Ellman’s study, published in Science, involved the addition of pharmacologically active substituents to molecules called piperidines. These molecules are already pervasive in drug syntheses and serve as the center of several widely used pharmaceuticals including morphine, Plavix, Cialis, and Ritalin. Piperidines have hexagonal structures with several sites open to the addition of functional groups, the reactive building blocks of organic molecules. This trait gives them great synthetic potential, but poses a problem for control of stereochemistry, or the arrangement of substituents in space. A slightly different conformation, or stereoisomer, of a drug can have strikingly different and even harmful effects. Thalidomide, for example, was marketed in the late 1950s as a cure for morning sickness, but was quickly withdrawn after scientists linked a rise in birth defects to the teratogenic effects of its stereoisomer.

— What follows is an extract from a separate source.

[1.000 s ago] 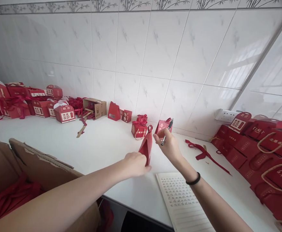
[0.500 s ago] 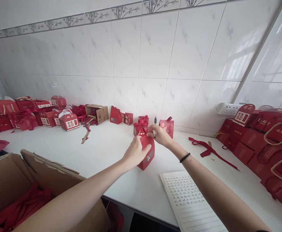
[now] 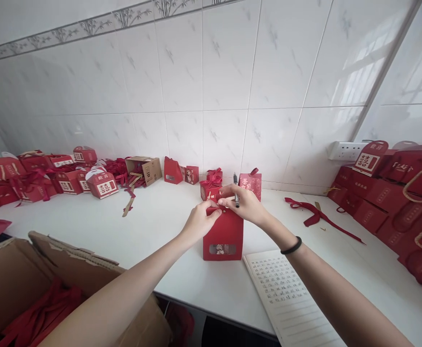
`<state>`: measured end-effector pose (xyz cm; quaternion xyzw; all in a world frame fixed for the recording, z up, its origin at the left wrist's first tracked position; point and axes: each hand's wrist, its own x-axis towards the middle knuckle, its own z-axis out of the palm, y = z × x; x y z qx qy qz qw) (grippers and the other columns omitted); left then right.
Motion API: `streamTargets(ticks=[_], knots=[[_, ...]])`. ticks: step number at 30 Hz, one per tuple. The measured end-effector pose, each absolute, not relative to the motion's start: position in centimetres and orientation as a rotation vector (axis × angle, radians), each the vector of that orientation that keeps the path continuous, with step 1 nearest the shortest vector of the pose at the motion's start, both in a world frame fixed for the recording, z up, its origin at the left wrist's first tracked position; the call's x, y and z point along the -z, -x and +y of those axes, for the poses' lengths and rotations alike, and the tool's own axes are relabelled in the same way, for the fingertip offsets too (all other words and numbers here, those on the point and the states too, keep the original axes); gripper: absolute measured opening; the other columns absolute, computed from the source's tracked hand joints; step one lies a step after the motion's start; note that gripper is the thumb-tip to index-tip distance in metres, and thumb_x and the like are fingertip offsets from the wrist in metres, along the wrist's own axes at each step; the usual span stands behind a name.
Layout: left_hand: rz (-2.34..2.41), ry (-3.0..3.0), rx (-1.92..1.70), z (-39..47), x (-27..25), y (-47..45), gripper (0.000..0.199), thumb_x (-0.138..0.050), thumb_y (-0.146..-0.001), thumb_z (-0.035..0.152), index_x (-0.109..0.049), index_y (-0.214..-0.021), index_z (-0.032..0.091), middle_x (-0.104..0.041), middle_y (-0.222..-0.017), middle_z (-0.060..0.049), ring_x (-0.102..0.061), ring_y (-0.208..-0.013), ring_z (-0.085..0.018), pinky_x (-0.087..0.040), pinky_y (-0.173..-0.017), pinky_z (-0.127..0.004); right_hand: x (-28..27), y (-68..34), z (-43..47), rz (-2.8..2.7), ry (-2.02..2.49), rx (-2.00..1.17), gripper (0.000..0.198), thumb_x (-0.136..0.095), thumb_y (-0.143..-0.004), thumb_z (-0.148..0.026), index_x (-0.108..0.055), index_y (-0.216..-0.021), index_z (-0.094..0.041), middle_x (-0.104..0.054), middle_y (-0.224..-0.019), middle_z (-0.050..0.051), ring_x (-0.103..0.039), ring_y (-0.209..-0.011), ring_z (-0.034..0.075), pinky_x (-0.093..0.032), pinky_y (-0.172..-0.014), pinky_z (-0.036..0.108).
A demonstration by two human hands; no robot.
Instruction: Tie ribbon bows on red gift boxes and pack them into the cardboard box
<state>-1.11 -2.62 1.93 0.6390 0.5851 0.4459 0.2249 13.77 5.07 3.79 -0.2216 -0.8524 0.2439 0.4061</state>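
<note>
In front of me on the white table (image 3: 182, 236) stands a red gift box (image 3: 222, 231), its front with a small clear window facing me. My left hand (image 3: 201, 220) is closed, thumb and fingers pinching at the box's top edge from the left. From the right, my right hand (image 3: 245, 203) pinches at the same top edge, close to the left fingertips. A dark pen (image 3: 236, 190) is tucked upright between the right fingers. Whatever small piece lies between the fingertips is mostly hidden. Just behind stands a red box with a ribbon bow (image 3: 211, 183).
An open notebook (image 3: 272, 274) with handwriting lies at the near right. A cardboard carton (image 3: 88, 253) of red ribbons is at the near left. Red boxes are stacked at right (image 3: 377, 197) and far left (image 3: 33, 178). Loose ribbon (image 3: 314, 216) lies right of centre.
The red gift box has turned so its windowed front faces me. My left hand has shifted from the box's side to its top edge, and my right hand has moved slightly right.
</note>
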Motion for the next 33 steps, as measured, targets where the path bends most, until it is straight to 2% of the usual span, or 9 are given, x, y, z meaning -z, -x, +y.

“There are many ways you could place functionality onto piperidines and, if the process was non-selective, you’d have more than eight possible products, which would just be a disaster,” said Ellman. Drug syntheses need a single pure product to avoid introducing harmful stereoisomers into the body.
Ellman’s lab has shown that stereochemistry can be precisely controlled through alterations in acidity to specify the sites of protonation on piperidines. A strong acid can force creation of the kinetic product, with protons bonding to the site of highest electron density. A weak acid cannot keep protons on this site and results in the lower-energy thermodynamic product and alternate bonding. The products created in this way have precise, predictable stereochemistry that guarantees the synthesis of a pure compound.
These results suggest a new paradigm in drug design. Professor Ellman’s method requires only readily available materials and relatively simple alterations in acidity to proceed, and yet opens the door to the development of hundreds of potential drugs. Pharmaceutical companies will undoubtedly find the research invaluable both for creating new drug candidates and improving the syntheses for existing piperidine derivatives. Ellman has even published his paper without patent constraints to this end.
“That’s our approach,” he says. “We just want to get it out there and, if it’s good stuff, people are going to use it.”
With further development, this research could have widespread effects on the design and synthesis of drugs. “Of course,” Ellman remarked, “design is important, but not sufficient. We need to figure out which targets are the right targets to hit.”
It would appear a significant amount of work is still required before drugs for any and all diseases can be synthesized. However, if biology can offer up the required targets, Ellman’s chemistry will help pave the way for a revolution in drug design.